§ Required action:
The complete listing below should be transcribed precisely.

§ Provided data:
▽

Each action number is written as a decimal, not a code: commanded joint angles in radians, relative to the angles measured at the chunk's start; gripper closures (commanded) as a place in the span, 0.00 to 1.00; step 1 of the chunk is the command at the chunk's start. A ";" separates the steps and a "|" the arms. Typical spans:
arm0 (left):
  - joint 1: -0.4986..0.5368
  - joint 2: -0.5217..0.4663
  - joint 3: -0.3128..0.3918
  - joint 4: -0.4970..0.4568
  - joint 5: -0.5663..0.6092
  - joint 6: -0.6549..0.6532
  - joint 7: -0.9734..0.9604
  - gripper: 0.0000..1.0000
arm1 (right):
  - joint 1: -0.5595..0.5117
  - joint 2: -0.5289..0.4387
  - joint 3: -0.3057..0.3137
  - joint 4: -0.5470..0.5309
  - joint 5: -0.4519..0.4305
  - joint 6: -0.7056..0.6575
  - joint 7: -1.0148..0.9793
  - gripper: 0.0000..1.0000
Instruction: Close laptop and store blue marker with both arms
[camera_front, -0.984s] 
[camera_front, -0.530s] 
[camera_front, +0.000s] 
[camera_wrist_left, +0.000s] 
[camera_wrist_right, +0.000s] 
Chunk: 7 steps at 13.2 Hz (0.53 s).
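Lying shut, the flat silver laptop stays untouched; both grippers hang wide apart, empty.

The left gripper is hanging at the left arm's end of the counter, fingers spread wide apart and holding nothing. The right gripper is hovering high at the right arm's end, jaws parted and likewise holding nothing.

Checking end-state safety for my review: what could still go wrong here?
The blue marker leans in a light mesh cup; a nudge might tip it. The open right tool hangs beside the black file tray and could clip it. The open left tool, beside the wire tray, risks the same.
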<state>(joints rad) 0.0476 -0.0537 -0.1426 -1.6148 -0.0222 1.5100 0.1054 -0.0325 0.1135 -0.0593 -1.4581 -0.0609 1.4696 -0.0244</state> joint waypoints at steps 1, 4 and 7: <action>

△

§ Task solution:
Each action number is written as a decimal, not a code: commanded joint angles in radians, relative to the angles measured at the chunk's start; gripper closures (commanded) as a place in the span, 0.00 to 1.00; step 1 of the chunk is the command at the chunk's start. A ";" separates the steps and a "|" the arms. Typical spans:
arm0 (left):
  - joint 1: -0.4986..0.5368
  - joint 2: -0.5217..0.4663
  - joint 3: -0.3128..0.3918
  - joint 4: -0.4970..0.4568
  - joint 5: -0.5663..0.6092
  - joint 6: -0.6549..0.6532
  - joint 7: -0.9734..0.9604
  - gripper: 0.0000..1.0000
arm1 (right):
  - joint 1: -0.5595..0.5117
  - joint 2: -0.5289..0.4387
  - joint 3: -0.3057..0.3137
  - joint 4: -0.5470..0.5309
  - joint 5: -0.4519..0.4305
  - joint 6: -0.7056..0.6575
  - joint 7: -1.0148..0.9793
  - gripper: 0.0000..1.0000
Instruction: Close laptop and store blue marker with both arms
[camera_front, -0.984s] 
[camera_front, -0.530s] 
[camera_front, +0.000s] 
[camera_wrist_left, +0.000s] 
[camera_wrist_right, +0.000s] 
Chunk: 7 steps at 13.2 Hz (0.53 s).
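Lying shut, the flat silver laptop stays untouched; both grippers hang wide apart, empty.

The left gripper is hanging at the left arm's end of the counter, fingers spread wide apart and holding nothing. The right gripper is hovering high at the right arm's end, jaws parted and likewise holding nothing.

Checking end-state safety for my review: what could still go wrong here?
The blue marker leans in a light mesh cup; a nudge might tip it. The open right tool hangs beside the black file tray and could clip it. The open left tool, beside the wire tray, risks the same.
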<state>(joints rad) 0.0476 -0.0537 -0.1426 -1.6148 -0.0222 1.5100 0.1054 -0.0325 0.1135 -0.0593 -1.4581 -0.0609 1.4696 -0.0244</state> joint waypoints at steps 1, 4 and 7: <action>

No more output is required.